Among the lines below, return each one that contains the word "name".

** Data entries **
%%

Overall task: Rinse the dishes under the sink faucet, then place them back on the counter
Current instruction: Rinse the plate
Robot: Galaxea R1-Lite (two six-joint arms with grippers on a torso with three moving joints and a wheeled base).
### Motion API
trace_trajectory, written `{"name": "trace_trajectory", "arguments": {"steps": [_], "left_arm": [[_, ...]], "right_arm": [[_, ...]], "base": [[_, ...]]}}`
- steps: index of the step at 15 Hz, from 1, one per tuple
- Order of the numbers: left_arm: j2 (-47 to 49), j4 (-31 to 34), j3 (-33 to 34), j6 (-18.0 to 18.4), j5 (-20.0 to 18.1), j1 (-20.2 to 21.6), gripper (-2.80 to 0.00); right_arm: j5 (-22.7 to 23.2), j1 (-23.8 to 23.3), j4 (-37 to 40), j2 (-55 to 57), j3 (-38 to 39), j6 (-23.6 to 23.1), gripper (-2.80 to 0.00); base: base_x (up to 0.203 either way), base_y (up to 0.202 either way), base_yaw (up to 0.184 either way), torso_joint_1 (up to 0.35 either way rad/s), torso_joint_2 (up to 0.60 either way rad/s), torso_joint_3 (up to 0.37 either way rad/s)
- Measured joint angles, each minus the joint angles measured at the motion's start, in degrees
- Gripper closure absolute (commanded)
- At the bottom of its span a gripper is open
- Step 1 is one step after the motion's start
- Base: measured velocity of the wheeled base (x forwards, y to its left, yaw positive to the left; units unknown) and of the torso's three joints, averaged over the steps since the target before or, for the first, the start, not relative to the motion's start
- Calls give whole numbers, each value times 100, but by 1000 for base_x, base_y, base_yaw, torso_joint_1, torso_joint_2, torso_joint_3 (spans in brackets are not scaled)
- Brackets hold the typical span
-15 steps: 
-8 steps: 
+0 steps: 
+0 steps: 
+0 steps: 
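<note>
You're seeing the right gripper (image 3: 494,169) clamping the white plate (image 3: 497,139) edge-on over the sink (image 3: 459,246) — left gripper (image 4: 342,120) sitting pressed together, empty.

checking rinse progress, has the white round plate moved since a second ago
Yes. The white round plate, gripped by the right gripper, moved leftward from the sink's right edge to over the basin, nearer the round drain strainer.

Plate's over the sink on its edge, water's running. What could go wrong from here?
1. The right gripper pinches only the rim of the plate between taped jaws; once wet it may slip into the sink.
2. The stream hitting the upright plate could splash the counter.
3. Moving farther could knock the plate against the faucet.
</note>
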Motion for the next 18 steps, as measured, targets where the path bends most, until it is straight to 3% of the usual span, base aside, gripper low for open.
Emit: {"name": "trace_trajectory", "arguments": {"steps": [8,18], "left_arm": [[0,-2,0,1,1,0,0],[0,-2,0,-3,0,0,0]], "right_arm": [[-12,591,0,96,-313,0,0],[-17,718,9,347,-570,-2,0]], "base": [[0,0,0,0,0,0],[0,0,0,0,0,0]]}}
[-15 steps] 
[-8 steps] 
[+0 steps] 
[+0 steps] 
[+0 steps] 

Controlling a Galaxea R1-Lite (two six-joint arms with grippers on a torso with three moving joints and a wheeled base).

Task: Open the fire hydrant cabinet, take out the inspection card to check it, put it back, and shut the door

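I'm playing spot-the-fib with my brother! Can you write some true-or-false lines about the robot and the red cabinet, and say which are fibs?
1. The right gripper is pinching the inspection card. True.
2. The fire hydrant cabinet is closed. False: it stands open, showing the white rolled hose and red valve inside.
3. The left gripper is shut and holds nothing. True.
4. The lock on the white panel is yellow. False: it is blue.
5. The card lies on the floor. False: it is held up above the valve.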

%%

** Solved exercise **
trace_trajectory, written `{"name": "trace_trajectory", "arguments": {"steps": [_], "left_arm": [[_, ...]], "right_arm": [[_, ...]], "base": [[_, ...]]}}`
Emit: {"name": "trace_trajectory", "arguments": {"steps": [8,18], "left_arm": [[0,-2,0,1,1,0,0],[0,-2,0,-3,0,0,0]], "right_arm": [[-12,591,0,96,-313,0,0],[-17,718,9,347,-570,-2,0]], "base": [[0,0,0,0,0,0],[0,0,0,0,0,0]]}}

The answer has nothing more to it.